*** The data Section Begins ***

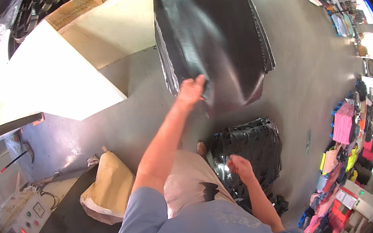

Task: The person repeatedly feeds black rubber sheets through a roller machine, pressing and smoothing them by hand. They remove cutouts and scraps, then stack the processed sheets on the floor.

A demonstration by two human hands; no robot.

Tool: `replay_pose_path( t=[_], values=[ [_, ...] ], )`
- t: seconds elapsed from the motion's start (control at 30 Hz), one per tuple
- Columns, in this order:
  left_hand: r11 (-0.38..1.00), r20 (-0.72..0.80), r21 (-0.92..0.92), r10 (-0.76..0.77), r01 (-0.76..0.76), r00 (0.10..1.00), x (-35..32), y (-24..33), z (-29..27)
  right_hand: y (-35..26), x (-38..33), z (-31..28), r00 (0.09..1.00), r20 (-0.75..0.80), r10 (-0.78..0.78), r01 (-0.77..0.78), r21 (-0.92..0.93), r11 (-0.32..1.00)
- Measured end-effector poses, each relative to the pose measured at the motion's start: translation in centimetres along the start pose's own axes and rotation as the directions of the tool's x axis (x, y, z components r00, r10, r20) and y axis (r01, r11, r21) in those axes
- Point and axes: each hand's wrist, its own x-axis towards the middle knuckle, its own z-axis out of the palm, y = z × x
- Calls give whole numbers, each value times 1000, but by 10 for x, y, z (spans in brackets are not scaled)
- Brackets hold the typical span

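A stack of large black glossy sheets (218, 33) lies ahead of me, its layered edges showing at the left and right sides. My left hand (192, 90) is closed on the near left edge of the top sheet, which bends and shines beside my fingers. Lower down, my right hand (240, 165) is curled into a loose fist with nothing visible in it. It hovers over a pile of black sheets with cut-out holes (256, 154) near my legs; I cannot tell whether it touches them.
A large white sheet (51, 77) leans at the left beside a cardboard box (75, 9). At lower left stand a control panel (25, 225) and a dark surface bearing brown paper (109, 186). A hammer (25, 152) lies at far left. Stacked coloured pieces (343, 123) line the right.
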Motion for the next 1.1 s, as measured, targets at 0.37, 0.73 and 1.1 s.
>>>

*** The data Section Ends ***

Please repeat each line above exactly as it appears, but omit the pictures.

Task: The person repeatedly feeds black rubber sheets through a roller machine, pressing and smoothing them by hand. They remove cutouts and scraps, then stack the processed sheets on the floor.

A demonstration by two human hands; no robot.

Tool: `replay_pose_path( t=[_], values=[ [_, ...] ], )`
- t: seconds elapsed from the motion's start (control at 30 Hz), one per tuple
- Columns, in this order:
  left_hand: r11 (-0.38..1.00), r20 (-0.72..0.80), r21 (-0.92..0.92), r10 (-0.76..0.77), r01 (-0.76..0.76), r00 (0.10..1.00), x (-35..32), y (-24..33), z (-29..27)
  right_hand: y (-35..26), x (-38..33), z (-31..28), r00 (0.09..1.00), r20 (-0.75..0.80), r10 (-0.78..0.78), r01 (-0.77..0.78), r21 (-0.92..0.93), r11 (-0.32..1.00)
- Measured end-effector poses, each relative to the pose measured at the motion's start: translation in centimetres along the start pose's own axes and rotation as the directions of the tool's x axis (x, y, z components r00, r10, r20) and y axis (r01, r11, r21) in those axes
- Point and axes: each hand's wrist, its own x-axis towards the middle knuckle, its own z-axis out of the palm, y = z × x
- Calls give whole numbers, each value times 1000, but by 10 for x, y, z (spans in brackets are not scaled)
- Brackets hold the typical span

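A stack of large black glossy sheets (218, 33) lies ahead of me, its layered edges showing at the left and right sides. My left hand (192, 90) is closed on the near left edge of the top sheet, which bends and shines beside my fingers. Lower down, my right hand (240, 165) is curled into a loose fist with nothing visible in it. It hovers over a pile of black sheets with cut-out holes (256, 154) near my legs; I cannot tell whether it touches them.
A large white sheet (51, 77) leans at the left beside a cardboard box (75, 9). At lower left stand a control panel (25, 225) and a dark surface bearing brown paper (109, 186). A hammer (25, 152) lies at far left. Stacked coloured pieces (343, 123) line the right.
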Motion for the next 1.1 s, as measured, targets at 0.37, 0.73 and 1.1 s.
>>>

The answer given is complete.